*Problem to work on*
Retype only the lines below from the one with "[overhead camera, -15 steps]" to the one with "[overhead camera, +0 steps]", inclusive, skipping every image.

*Data shown*
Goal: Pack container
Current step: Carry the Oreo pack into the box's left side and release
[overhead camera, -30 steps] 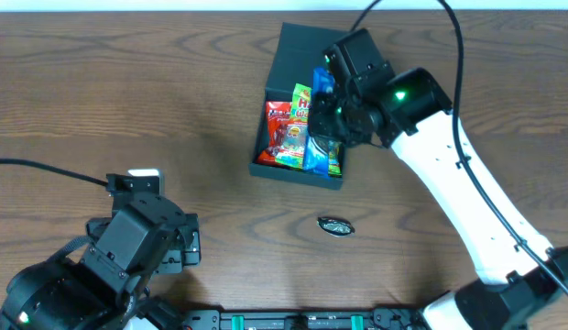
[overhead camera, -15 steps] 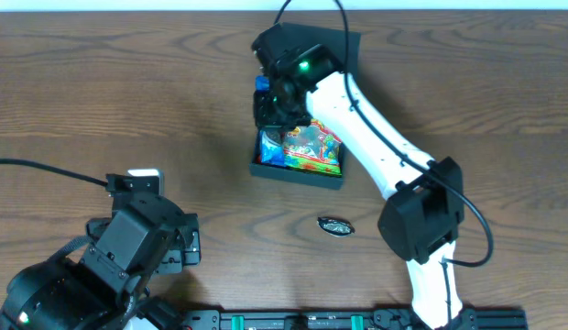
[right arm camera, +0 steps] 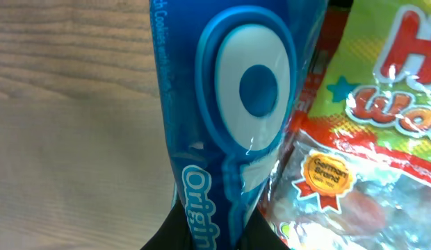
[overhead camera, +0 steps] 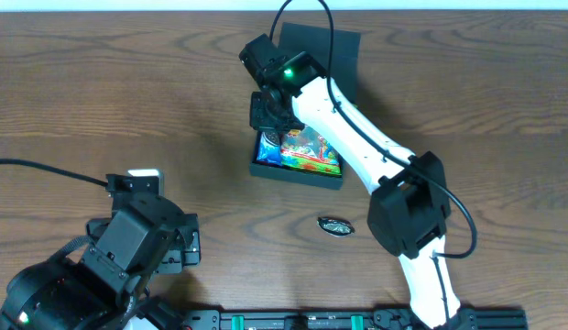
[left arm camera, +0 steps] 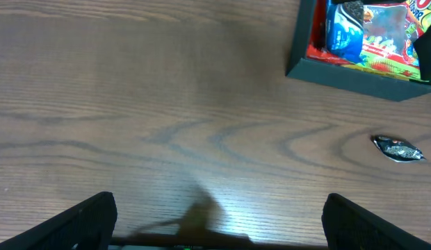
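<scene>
Blue packet (right arm camera: 229, 104), clamped in my right gripper (overhead camera: 268, 116) over the left side of the container (overhead camera: 298, 176) mid-table: I should lower it upright beside the gummy bag (overhead camera: 313, 151) before releasing; my left gripper (left arm camera: 219, 217) idles, spread wide.

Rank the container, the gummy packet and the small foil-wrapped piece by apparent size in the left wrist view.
1. container, partly cropped by the frame
2. gummy packet
3. foil-wrapped piece, smallest though nearest the camera
</scene>
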`<state>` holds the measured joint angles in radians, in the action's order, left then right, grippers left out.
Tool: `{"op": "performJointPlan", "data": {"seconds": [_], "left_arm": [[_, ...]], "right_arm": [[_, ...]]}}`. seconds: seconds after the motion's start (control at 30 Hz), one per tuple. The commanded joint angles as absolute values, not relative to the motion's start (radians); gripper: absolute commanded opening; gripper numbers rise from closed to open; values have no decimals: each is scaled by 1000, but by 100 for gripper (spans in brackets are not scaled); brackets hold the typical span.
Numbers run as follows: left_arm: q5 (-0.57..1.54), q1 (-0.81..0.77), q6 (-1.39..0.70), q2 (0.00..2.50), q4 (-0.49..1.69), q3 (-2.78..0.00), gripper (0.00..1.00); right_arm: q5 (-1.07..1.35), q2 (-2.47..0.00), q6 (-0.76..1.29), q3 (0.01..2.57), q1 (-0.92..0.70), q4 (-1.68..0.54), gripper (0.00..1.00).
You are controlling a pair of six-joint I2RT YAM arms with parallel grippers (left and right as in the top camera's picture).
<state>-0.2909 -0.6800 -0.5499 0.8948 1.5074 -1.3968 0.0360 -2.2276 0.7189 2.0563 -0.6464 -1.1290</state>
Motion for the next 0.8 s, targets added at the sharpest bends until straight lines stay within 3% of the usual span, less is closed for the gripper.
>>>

*Solution*
[overhead camera, -15 steps] 
[right arm camera, +0 steps] 
[overhead camera, +0 steps] 

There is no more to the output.